The answer must be a single number: how many lines of the records below contain "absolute".

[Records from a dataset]
- - -

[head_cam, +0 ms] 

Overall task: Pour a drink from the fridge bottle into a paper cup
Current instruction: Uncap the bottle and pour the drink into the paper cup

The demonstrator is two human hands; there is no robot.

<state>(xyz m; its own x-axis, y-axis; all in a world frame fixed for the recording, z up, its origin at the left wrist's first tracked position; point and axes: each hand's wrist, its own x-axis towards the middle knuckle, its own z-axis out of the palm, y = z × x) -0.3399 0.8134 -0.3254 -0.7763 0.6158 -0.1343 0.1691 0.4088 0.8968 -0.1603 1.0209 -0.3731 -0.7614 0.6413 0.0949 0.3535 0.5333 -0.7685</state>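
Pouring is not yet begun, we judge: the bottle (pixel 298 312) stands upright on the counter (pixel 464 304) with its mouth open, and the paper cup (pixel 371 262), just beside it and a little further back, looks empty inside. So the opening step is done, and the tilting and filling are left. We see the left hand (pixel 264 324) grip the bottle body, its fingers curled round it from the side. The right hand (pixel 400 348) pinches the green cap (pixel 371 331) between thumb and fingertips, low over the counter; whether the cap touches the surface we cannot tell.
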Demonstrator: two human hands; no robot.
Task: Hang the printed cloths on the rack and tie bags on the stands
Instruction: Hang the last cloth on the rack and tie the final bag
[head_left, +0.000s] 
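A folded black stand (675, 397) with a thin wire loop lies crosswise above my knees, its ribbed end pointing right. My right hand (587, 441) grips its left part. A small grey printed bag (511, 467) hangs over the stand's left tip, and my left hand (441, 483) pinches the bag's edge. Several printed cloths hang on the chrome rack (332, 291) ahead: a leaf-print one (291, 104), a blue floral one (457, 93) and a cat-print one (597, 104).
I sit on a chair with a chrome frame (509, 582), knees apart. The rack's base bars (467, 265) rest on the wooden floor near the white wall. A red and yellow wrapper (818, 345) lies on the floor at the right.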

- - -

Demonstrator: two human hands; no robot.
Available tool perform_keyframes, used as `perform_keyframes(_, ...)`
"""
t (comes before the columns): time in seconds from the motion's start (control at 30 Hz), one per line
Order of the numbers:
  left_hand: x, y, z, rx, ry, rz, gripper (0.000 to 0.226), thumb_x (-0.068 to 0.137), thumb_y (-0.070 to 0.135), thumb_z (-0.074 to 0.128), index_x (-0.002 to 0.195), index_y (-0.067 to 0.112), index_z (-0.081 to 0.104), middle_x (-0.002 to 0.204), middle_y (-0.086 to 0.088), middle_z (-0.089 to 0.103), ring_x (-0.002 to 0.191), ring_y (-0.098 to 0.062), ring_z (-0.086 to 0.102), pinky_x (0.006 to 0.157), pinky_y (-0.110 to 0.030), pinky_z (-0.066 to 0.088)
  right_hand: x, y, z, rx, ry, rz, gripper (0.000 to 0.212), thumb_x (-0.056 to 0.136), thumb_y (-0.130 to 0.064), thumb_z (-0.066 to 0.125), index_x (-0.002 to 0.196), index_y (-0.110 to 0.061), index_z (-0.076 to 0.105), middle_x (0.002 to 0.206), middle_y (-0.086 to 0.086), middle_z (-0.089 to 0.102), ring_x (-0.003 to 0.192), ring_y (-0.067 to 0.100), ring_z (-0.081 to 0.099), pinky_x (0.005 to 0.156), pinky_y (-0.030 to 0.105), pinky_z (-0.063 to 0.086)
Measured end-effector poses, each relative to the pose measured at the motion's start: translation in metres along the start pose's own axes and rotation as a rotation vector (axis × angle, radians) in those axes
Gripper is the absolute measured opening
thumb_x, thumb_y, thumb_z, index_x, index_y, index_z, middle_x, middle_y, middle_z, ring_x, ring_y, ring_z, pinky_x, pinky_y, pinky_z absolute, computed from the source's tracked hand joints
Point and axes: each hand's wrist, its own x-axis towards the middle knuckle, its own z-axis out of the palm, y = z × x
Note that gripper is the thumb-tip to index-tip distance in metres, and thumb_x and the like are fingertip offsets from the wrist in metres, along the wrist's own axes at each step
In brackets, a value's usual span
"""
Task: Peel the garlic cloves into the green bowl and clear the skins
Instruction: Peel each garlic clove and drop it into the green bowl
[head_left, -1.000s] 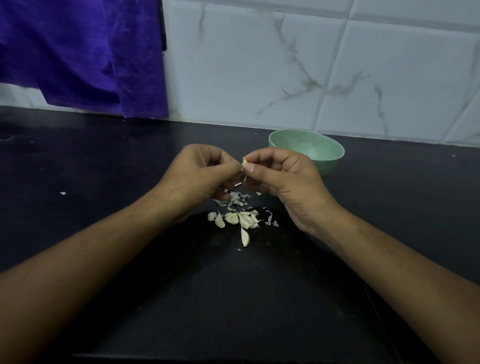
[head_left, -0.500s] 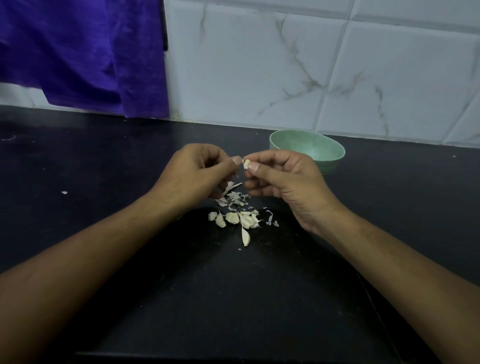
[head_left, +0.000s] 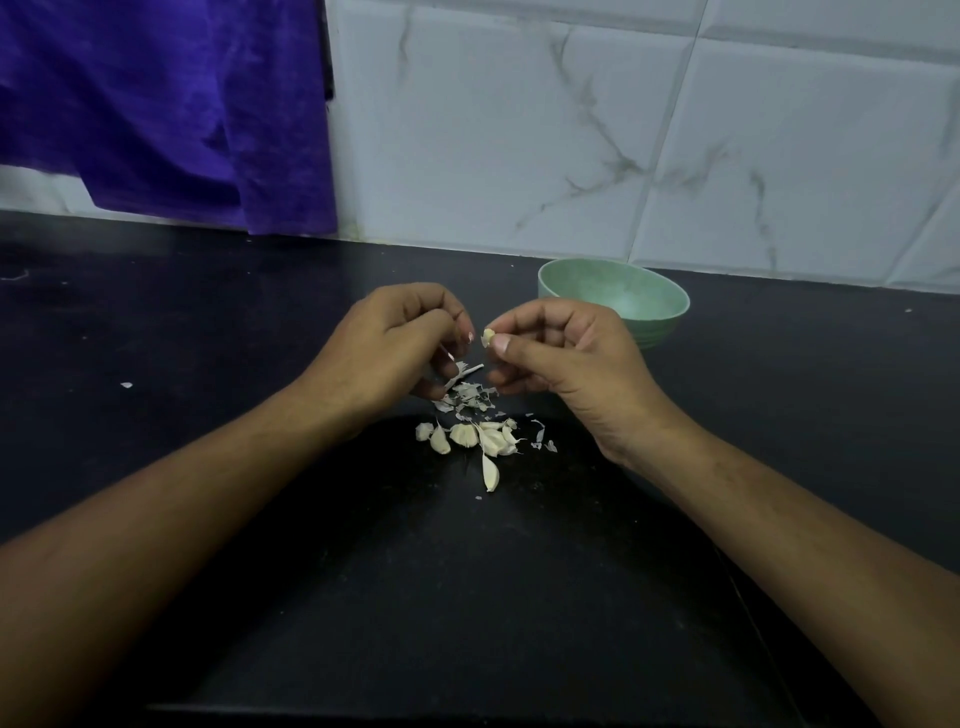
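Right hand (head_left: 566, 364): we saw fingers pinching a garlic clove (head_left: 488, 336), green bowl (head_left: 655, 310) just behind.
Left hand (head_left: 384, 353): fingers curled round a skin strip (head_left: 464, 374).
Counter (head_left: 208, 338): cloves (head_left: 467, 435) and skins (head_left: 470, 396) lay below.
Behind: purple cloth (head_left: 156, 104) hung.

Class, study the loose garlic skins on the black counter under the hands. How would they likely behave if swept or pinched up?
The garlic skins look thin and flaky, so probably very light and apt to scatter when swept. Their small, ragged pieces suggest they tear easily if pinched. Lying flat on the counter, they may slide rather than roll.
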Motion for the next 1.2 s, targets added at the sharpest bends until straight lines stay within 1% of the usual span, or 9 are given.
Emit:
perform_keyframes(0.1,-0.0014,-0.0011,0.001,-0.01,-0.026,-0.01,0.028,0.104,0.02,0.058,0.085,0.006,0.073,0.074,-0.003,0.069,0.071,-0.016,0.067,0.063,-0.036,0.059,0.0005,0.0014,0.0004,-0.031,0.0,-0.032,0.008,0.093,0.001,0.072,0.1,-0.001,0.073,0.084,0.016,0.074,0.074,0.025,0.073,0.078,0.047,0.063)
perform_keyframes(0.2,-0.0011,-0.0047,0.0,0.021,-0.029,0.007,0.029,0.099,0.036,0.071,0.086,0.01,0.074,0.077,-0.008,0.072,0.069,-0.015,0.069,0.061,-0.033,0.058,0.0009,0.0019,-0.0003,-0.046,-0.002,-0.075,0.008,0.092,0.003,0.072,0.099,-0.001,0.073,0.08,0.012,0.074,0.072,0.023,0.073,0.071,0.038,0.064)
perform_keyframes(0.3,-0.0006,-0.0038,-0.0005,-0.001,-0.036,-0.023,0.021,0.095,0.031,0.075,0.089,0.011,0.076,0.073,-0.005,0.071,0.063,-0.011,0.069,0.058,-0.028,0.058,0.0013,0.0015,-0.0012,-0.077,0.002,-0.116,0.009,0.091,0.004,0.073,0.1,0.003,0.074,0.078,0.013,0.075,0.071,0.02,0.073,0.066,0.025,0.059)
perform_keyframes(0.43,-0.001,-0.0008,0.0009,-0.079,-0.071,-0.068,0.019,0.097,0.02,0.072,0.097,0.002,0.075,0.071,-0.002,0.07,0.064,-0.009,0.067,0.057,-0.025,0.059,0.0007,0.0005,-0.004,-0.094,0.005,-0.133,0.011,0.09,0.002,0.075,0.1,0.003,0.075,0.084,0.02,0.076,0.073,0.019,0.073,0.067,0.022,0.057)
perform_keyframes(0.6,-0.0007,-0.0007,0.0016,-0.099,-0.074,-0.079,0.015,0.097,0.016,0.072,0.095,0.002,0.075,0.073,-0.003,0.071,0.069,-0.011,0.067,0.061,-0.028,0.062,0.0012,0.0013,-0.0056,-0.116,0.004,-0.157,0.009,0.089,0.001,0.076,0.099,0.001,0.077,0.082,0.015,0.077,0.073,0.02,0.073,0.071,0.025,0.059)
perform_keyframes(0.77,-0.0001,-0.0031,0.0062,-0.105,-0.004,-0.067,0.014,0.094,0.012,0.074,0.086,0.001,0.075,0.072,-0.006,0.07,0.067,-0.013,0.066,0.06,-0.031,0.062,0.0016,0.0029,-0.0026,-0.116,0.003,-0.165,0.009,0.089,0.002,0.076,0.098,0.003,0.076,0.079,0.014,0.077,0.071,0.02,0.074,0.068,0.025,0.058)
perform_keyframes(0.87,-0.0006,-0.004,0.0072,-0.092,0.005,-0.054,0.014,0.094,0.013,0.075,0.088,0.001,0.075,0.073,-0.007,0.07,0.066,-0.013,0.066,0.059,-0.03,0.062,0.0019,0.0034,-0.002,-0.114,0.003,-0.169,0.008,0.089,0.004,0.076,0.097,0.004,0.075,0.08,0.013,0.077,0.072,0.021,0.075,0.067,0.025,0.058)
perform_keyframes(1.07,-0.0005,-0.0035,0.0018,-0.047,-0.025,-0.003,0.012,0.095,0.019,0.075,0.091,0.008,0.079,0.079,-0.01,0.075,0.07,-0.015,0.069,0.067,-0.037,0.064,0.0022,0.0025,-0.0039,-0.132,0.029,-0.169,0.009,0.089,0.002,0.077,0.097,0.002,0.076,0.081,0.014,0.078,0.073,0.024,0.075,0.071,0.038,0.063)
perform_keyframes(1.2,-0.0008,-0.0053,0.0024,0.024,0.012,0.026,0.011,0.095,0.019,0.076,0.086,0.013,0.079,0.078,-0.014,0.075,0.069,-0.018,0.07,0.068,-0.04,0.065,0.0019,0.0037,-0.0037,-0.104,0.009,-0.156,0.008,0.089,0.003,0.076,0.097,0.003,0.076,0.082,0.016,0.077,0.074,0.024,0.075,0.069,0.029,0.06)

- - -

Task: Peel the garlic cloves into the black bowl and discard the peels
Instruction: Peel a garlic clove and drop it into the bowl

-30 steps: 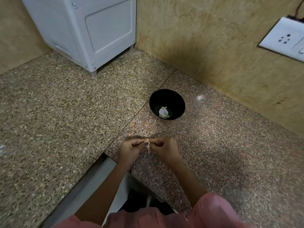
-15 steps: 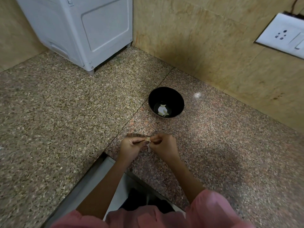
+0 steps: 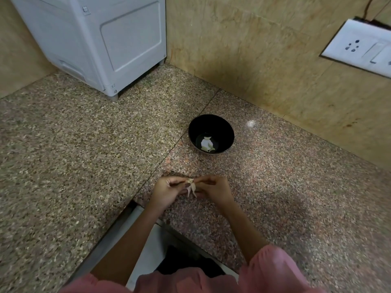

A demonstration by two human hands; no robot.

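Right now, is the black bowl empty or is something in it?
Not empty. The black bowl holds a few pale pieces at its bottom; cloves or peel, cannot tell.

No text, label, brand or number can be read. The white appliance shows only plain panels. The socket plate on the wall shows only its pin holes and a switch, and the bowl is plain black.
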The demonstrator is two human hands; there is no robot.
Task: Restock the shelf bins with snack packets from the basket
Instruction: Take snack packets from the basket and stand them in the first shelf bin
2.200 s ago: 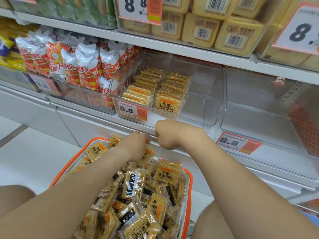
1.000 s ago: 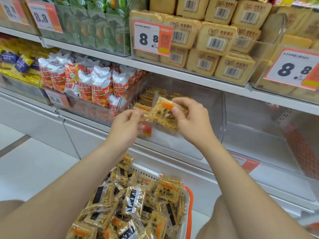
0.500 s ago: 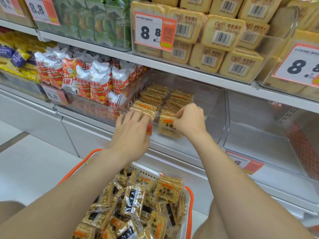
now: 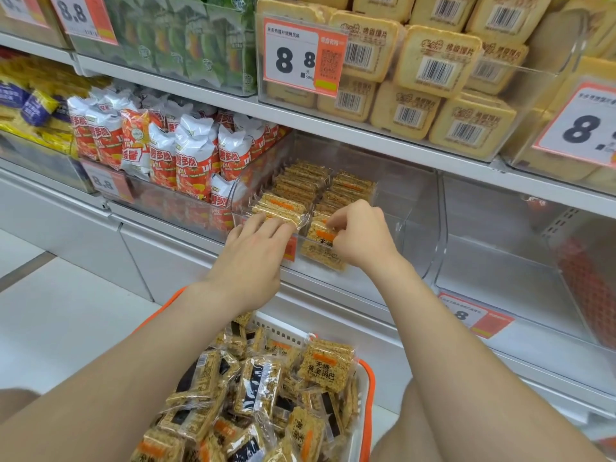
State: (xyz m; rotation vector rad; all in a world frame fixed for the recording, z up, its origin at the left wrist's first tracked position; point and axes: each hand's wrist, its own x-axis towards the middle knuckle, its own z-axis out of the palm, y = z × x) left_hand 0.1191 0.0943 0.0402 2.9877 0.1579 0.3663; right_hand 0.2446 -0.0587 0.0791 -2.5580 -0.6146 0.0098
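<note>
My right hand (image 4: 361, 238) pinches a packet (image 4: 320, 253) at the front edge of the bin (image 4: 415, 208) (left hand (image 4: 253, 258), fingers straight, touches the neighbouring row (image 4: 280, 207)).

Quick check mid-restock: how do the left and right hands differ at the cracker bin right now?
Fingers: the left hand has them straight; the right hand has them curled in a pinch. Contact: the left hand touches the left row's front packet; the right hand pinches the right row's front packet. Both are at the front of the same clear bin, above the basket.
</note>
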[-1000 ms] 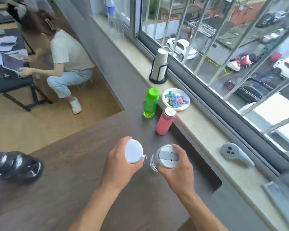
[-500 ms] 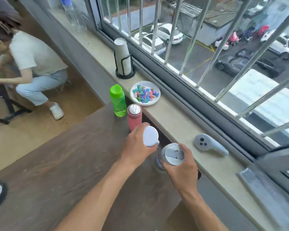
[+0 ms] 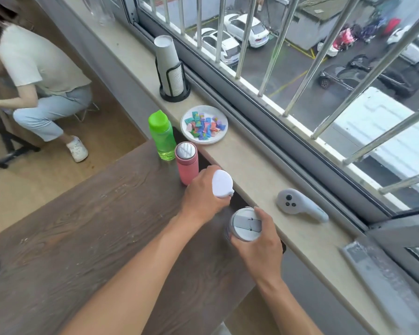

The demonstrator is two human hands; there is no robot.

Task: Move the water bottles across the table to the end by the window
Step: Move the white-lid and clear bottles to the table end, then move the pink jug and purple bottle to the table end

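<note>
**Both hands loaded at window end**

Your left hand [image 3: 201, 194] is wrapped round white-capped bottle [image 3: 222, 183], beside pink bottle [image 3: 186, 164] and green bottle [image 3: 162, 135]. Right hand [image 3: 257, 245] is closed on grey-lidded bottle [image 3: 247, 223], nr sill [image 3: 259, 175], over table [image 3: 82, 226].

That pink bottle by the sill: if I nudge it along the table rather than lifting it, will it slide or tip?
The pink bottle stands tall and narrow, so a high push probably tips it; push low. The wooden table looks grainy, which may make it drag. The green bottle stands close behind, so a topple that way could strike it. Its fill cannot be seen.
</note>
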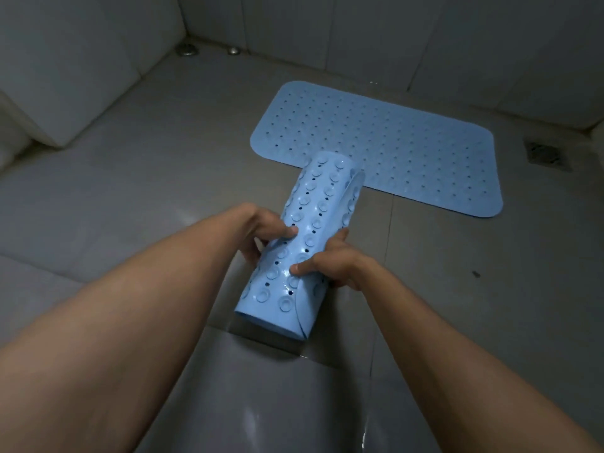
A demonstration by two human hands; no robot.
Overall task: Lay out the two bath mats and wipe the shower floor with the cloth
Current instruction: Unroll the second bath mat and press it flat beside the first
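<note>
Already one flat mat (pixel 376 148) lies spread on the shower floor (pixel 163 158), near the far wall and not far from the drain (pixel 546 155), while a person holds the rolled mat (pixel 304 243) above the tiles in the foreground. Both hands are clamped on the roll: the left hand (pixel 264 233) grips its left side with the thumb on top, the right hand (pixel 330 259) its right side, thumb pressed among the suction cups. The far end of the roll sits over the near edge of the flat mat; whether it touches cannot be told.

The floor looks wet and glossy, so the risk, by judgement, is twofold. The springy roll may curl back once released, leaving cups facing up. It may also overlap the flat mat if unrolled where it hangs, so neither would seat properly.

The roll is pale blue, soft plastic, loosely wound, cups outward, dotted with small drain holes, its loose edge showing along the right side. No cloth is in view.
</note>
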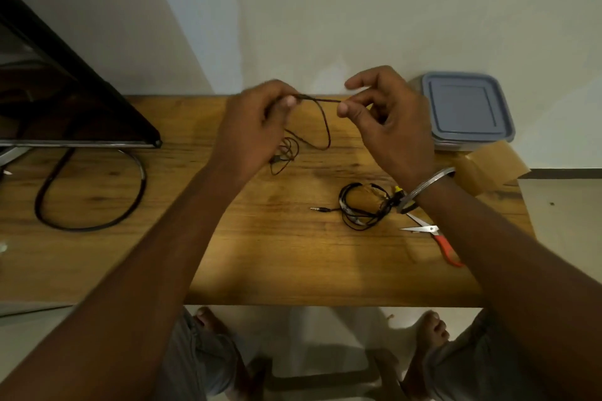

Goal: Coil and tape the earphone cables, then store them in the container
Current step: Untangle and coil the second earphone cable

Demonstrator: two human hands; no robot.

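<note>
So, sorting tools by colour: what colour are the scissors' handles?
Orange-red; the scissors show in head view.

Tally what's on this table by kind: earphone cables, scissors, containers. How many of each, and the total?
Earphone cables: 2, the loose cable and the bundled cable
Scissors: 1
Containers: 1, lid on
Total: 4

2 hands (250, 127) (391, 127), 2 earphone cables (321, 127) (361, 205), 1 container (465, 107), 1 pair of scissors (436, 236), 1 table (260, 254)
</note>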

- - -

== RESULT OF THE TASK ==
2